## TASK DETAILS
Could you transcribe the material below exactly, without leaving out a single line?

## SOURCE DATA
'''
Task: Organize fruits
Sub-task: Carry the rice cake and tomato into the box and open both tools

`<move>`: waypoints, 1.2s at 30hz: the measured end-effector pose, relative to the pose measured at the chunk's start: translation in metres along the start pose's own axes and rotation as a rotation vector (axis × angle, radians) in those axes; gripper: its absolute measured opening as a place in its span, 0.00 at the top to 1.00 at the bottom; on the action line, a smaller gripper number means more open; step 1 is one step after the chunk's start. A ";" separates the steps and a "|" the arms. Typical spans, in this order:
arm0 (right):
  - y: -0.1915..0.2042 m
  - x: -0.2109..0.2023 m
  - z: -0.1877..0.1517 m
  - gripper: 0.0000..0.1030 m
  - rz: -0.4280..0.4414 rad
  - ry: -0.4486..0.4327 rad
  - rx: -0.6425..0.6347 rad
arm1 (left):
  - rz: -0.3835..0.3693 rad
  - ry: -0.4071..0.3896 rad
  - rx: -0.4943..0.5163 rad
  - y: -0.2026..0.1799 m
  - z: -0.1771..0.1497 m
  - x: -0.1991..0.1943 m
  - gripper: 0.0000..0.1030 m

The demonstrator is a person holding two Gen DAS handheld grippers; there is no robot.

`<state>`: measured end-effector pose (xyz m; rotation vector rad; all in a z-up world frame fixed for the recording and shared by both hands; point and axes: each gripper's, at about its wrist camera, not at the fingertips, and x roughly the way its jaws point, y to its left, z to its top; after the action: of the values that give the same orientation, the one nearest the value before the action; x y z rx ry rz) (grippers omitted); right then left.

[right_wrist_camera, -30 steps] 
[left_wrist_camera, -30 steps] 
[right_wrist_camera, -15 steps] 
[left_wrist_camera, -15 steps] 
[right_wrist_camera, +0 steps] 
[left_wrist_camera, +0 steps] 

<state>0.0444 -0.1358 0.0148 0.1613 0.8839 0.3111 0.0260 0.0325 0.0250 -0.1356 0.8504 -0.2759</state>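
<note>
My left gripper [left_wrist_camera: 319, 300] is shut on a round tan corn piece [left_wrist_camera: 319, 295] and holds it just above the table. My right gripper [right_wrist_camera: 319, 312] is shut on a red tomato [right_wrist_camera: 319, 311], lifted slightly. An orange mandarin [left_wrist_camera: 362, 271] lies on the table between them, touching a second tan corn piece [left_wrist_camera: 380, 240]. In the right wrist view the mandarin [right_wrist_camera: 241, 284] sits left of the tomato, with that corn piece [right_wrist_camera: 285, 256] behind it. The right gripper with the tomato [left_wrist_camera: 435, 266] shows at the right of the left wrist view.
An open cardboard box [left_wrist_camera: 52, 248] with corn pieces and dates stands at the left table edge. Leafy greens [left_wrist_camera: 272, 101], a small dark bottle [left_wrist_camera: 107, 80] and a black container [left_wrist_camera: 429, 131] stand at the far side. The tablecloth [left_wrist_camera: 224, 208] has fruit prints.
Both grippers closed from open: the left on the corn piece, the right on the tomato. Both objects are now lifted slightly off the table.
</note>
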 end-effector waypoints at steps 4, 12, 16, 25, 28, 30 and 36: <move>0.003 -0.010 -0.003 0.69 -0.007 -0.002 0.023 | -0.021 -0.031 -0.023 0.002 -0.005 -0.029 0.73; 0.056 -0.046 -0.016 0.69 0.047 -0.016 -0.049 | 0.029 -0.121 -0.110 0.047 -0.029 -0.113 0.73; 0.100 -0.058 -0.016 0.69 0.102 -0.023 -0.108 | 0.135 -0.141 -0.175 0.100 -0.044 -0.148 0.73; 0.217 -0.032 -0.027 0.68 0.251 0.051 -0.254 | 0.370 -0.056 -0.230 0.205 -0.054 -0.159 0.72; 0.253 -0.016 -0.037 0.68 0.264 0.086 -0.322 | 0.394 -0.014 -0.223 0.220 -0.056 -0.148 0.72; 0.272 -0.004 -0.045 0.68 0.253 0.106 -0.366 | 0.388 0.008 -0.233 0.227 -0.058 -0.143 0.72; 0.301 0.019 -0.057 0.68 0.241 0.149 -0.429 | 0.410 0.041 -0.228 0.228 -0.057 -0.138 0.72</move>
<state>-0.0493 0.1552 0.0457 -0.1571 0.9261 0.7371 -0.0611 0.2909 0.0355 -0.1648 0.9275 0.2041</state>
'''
## RESULT OF THIS TASK
Task: Organize fruits
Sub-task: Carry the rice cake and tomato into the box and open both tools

`<move>`: waypoints, 1.2s at 30hz: the measured end-effector pose, relative to the pose measured at the chunk's start: translation in metres along the start pose's own axes and rotation as a rotation vector (axis × angle, radians) in those axes; gripper: its absolute measured opening as a place in its span, 0.00 at the top to 1.00 at the bottom; on the action line, a smaller gripper number means more open; step 1 is one step after the chunk's start. A ";" separates the steps and a "|" the arms. Typical spans, in this order:
arm0 (right):
  - y: -0.1915..0.2042 m
  - x: -0.2109..0.2023 m
  - z: -0.1877..0.1517 m
  - gripper: 0.0000..0.1030 m
  - rz: -0.4280..0.4414 rad
  - ry: -0.4486..0.4327 rad
  - rx: -0.6425..0.6347 rad
arm1 (left):
  - rz: -0.3835..0.3693 rad
  - ry: -0.4071..0.3896 rad
  - rx: -0.4943..0.5163 rad
  - y: -0.2026..0.1799 m
  - z: -0.1771..0.1497 m
  - x: -0.1991..0.1943 m
  - gripper: 0.0000..0.1030 m

The demonstrator is a person holding two Gen DAS handheld grippers; there is no robot.

`<state>`: measured end-effector pose (xyz m; rotation vector rad; all in a z-up world frame fixed for the recording and shared by both hands; point and axes: each gripper's, at about its wrist camera, not at the fingertips, and x roughly the way its jaws point, y to its left, z to its top; after the action: of the values that give the same orientation, the one nearest the value before the action; x y z rx ry rz) (grippers omitted); right then left.

[right_wrist_camera, -30 steps] 
[left_wrist_camera, -30 steps] 
[right_wrist_camera, -15 steps] 
[left_wrist_camera, -15 steps] 
[right_wrist_camera, +0 steps] 
[left_wrist_camera, +0 steps] 

<state>0.0444 -0.1358 0.0148 0.1613 0.8839 0.3111 0.0260 0.0325 0.0250 -0.1356 0.8504 -0.2759</state>
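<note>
My left gripper [left_wrist_camera: 319, 300] is shut on a round tan corn piece [left_wrist_camera: 319, 295] and holds it just above the table. My right gripper [right_wrist_camera: 319, 312] is shut on a red tomato [right_wrist_camera: 319, 311], lifted slightly. An orange mandarin [left_wrist_camera: 362, 271] lies on the table between them, touching a second tan corn piece [left_wrist_camera: 380, 240]. In the right wrist view the mandarin [right_wrist_camera: 241, 284] sits left of the tomato, with that corn piece [right_wrist_camera: 285, 256] behind it. The right gripper with the tomato [left_wrist_camera: 435, 266] shows at the right of the left wrist view.
An open cardboard box [left_wrist_camera: 52, 248] with corn pieces and dates stands at the left table edge. Leafy greens [left_wrist_camera: 272, 101], a small dark bottle [left_wrist_camera: 107, 80] and a black container [left_wrist_camera: 429, 131] stand at the far side. The tablecloth [left_wrist_camera: 224, 208] has fruit prints.
Both grippers closed from open: the left on the corn piece, the right on the tomato. Both objects are now lifted slightly off the table.
</note>
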 end-effector waypoints at steps 4, 12, 16, 25, 28, 30 and 36: <move>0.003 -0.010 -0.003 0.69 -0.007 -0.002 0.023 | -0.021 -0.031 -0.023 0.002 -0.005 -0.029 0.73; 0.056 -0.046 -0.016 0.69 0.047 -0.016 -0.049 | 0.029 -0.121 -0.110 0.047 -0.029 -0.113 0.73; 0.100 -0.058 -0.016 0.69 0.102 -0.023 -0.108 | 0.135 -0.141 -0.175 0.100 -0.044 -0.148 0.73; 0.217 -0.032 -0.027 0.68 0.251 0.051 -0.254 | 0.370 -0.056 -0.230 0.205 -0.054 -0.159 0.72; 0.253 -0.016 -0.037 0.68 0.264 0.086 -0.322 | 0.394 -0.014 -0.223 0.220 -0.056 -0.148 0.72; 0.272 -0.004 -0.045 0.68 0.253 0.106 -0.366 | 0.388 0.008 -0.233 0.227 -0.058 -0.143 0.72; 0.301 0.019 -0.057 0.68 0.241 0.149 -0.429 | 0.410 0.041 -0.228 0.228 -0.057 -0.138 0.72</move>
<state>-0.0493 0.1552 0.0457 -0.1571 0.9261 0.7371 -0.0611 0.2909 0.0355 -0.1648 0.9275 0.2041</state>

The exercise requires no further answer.